Let’s add a few nodes:

t=Trie()
t.add('hi')
t.add('hello')

Now, let’s search the trie and see the result:

print(t.search('hi'))
print(t.search('hello'))
print(t.search('hel'))

#returns
True
True
False

Is this what you are looking for? If not, please provide an example trie and the expected result.

Hi @alcampopiano,

Thank you for replying. This library doesn’t do what I am looking for. I am trying to make a fast autocomplete feature using trie, the problem is when the trie created at the same time of the search, it takes a longer time to load/present results, like this code:

https://BPL4V5G2KQRNJYMT.anvil.app/DQI5IK3YPTP5FT2ISYV5ZAZI

But if I have the trie ready from the beginning, the search procedure will be very fast, and you can see that when you click the button.

Thank you for looking into this.

That app has a button that doesn’t do anything when I click it, regardless of what I type into the search box (are there specific terms I am supposed to type?).

Can you share the actual clone so I can see the code (if possible)?

sorry I copied the wrong link :blush: , here is the link:
https://anvil.works/build#clone:BPL4V5G2KQRNJYMT=BIRTABIFEXS6EWQBYJNE43CE

it should print the results on the output when you click the button.

Thanks

I decided to come at this from a different angle.
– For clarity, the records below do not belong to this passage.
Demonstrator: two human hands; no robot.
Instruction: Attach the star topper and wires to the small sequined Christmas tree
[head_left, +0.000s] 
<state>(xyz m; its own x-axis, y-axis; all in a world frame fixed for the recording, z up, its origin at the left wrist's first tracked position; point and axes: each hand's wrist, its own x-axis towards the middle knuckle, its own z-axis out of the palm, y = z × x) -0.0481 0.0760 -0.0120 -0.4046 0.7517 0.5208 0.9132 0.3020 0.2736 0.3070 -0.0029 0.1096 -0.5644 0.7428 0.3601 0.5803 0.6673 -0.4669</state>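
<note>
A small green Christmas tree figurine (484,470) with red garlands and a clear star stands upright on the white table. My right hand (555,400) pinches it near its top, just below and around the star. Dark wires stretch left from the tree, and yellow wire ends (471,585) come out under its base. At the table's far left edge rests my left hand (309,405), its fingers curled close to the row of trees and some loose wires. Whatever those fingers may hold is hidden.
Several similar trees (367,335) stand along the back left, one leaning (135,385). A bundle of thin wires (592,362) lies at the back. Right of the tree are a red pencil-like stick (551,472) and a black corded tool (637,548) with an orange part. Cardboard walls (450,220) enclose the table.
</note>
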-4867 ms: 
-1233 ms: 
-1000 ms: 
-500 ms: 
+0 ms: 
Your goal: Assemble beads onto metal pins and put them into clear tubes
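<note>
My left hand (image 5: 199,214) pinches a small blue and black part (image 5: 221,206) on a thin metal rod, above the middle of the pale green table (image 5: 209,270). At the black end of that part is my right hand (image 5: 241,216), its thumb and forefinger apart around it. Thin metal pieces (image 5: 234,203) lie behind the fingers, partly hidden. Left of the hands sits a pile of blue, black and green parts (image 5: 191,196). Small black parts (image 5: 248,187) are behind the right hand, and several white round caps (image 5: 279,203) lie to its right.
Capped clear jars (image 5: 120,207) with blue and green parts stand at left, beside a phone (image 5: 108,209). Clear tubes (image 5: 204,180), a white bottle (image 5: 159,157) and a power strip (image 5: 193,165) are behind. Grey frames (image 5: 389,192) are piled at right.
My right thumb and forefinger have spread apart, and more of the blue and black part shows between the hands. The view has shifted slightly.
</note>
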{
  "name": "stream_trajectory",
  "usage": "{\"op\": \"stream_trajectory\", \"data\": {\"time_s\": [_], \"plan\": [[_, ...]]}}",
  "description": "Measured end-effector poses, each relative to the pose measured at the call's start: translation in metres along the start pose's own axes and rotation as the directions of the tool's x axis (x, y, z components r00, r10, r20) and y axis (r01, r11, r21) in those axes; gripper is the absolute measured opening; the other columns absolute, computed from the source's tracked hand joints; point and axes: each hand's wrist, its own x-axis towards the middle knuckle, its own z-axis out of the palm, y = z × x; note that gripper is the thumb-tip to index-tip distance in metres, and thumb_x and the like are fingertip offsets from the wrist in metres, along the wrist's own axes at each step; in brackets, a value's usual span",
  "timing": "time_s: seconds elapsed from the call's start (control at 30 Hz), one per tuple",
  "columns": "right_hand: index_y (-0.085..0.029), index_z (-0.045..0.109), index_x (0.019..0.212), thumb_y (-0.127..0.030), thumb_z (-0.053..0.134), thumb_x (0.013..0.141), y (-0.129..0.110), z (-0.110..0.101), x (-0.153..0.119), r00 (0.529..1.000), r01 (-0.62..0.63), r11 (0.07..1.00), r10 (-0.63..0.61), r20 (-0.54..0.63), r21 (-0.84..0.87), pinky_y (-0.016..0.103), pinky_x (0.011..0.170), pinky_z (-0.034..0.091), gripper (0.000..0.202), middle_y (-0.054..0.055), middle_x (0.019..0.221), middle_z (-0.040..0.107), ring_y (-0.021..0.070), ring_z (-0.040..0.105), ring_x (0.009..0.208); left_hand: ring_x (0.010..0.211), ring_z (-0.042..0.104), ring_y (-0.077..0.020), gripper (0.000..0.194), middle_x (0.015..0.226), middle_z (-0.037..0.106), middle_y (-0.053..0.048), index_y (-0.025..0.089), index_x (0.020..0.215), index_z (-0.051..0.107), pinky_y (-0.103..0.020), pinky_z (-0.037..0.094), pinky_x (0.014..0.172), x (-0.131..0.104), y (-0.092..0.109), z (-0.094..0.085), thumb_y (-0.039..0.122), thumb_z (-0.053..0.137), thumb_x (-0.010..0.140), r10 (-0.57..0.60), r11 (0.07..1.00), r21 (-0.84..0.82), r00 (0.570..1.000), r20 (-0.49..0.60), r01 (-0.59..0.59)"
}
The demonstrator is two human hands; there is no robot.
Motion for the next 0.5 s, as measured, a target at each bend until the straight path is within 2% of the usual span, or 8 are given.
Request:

If you are looking for an autocomplete feature based on a known list of strings, then could you take a simpler approach?

For example:

prefix='ri'

words=['peter', 'petrol', 'peewie', 'purdie', 
       'paul', 'mary', 'ringo', 'rant', 
       'ringer', 'pingo', 'dingo', 'go']

results=[x for x in words if x.startswith(prefix)]

#returns
['ringo', 'ringer']

Now we can extend that basic example into an Anvil app:

clone:
https://anvil.works/build#clone:LNKHIF7M7K4R4FH7=Y6RLNKHP5CWIXX77FOIWRNZ5

I hope this helps.

Thank for the suggestion, the problem is that I am dealing with a huge list of names (as you can see on the app, which is just one of many lists), and unfortunately the direct approach takes a very long time for search (I even tried generators, but it is still slow), this is why I am trying to use python trie, which is faster if I can find away to search an existing trie without the need for making it at the run time.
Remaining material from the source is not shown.